WHAT YOU ARE ASKED TO DO:
Find the string "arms" in the records and copy each line where it occurs.

[Items from a data source]
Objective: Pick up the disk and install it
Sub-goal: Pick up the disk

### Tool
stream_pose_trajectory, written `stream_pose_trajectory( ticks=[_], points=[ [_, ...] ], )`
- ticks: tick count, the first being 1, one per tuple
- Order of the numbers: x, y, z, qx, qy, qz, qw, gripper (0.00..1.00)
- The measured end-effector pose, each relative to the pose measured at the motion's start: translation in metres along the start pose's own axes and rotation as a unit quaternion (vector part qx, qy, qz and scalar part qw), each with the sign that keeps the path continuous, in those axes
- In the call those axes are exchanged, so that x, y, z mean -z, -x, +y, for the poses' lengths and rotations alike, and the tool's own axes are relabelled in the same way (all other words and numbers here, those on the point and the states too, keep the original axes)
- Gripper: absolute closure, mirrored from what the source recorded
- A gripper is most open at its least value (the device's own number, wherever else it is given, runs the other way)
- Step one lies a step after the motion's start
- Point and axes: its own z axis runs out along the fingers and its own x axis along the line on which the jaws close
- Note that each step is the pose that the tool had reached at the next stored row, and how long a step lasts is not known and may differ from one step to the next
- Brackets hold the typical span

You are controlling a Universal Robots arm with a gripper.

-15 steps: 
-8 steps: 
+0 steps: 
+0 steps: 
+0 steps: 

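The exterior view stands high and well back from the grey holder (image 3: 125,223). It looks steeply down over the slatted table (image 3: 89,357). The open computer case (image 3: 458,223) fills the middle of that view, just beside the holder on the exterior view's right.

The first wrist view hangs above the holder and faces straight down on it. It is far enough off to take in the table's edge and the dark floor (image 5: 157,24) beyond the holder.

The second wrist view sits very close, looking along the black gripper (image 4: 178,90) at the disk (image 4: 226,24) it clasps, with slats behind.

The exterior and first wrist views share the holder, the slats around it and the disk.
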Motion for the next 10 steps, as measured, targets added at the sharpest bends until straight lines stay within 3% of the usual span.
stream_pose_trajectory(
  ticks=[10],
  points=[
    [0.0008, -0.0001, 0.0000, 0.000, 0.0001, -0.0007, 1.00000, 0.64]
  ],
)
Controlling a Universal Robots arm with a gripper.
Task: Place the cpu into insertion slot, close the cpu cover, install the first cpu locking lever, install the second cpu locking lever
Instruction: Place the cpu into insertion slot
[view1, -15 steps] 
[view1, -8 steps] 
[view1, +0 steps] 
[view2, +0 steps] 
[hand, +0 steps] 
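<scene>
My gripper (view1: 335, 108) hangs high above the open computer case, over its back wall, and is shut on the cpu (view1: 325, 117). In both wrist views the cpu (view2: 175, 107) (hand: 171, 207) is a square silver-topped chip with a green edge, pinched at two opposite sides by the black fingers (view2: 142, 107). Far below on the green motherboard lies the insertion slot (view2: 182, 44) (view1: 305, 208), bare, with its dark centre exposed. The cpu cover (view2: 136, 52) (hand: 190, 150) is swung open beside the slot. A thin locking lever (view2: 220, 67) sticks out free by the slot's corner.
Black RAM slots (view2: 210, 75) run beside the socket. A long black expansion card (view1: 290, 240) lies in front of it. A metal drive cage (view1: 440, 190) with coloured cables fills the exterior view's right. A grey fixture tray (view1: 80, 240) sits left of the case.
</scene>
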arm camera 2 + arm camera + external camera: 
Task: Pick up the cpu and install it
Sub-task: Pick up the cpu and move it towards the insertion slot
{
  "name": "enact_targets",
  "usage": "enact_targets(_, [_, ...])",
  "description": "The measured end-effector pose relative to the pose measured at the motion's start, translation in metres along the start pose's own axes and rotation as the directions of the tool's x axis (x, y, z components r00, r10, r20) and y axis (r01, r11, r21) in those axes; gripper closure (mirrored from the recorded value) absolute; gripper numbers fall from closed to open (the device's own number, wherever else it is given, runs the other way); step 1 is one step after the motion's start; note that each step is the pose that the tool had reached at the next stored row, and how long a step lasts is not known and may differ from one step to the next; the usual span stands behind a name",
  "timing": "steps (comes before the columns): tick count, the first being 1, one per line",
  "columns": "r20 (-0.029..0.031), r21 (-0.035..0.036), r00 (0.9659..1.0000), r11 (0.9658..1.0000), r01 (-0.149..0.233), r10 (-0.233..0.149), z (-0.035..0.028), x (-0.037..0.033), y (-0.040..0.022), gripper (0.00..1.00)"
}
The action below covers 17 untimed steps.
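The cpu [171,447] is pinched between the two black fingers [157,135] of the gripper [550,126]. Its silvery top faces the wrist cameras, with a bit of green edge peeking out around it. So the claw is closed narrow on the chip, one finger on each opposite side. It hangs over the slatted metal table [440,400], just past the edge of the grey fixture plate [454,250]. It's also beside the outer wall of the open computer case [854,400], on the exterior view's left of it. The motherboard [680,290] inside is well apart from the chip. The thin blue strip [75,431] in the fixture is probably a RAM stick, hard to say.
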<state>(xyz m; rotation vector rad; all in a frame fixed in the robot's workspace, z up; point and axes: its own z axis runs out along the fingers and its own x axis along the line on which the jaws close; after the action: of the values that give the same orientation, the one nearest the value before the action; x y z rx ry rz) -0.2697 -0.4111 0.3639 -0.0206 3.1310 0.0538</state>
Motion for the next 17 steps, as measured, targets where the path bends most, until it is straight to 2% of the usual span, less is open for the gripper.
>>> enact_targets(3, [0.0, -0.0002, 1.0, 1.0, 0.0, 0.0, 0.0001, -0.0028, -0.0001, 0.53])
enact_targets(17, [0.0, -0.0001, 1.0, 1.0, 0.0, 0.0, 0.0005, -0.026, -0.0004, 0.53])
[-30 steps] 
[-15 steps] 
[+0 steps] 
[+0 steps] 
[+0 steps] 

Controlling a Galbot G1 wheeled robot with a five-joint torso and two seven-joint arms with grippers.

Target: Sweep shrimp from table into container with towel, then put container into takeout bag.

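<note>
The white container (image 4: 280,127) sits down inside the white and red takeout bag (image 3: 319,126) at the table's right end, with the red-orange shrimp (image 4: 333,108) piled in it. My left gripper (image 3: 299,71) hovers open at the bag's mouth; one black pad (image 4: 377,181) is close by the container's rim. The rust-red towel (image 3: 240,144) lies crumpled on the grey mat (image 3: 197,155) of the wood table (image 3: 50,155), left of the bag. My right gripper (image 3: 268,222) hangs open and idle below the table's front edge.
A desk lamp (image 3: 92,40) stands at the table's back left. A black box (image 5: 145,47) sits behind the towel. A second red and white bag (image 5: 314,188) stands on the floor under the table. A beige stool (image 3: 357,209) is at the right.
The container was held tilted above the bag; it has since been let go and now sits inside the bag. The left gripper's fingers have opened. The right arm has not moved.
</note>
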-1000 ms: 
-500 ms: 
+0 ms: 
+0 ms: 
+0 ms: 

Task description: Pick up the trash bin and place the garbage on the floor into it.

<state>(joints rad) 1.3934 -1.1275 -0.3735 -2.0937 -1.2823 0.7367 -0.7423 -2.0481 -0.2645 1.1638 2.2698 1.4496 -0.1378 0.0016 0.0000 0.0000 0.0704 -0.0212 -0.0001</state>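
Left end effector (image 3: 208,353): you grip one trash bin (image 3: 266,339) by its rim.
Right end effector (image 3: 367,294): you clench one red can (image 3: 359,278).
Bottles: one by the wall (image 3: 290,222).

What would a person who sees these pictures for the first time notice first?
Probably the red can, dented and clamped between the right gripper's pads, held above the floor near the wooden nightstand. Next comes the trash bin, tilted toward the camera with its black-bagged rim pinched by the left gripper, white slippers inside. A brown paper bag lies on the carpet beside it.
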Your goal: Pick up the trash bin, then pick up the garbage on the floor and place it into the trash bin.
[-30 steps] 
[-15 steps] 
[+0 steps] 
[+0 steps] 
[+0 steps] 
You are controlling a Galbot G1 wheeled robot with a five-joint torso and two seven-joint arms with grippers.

ANSWER SPACE:
Controlling a Galbot G1 wheeled robot with a five-joint torso and two seven-joint arms with grippers.
You are controlling a Galbot G1 wheeled robot with a five-joint torso and two seven-joint arms with grippers.

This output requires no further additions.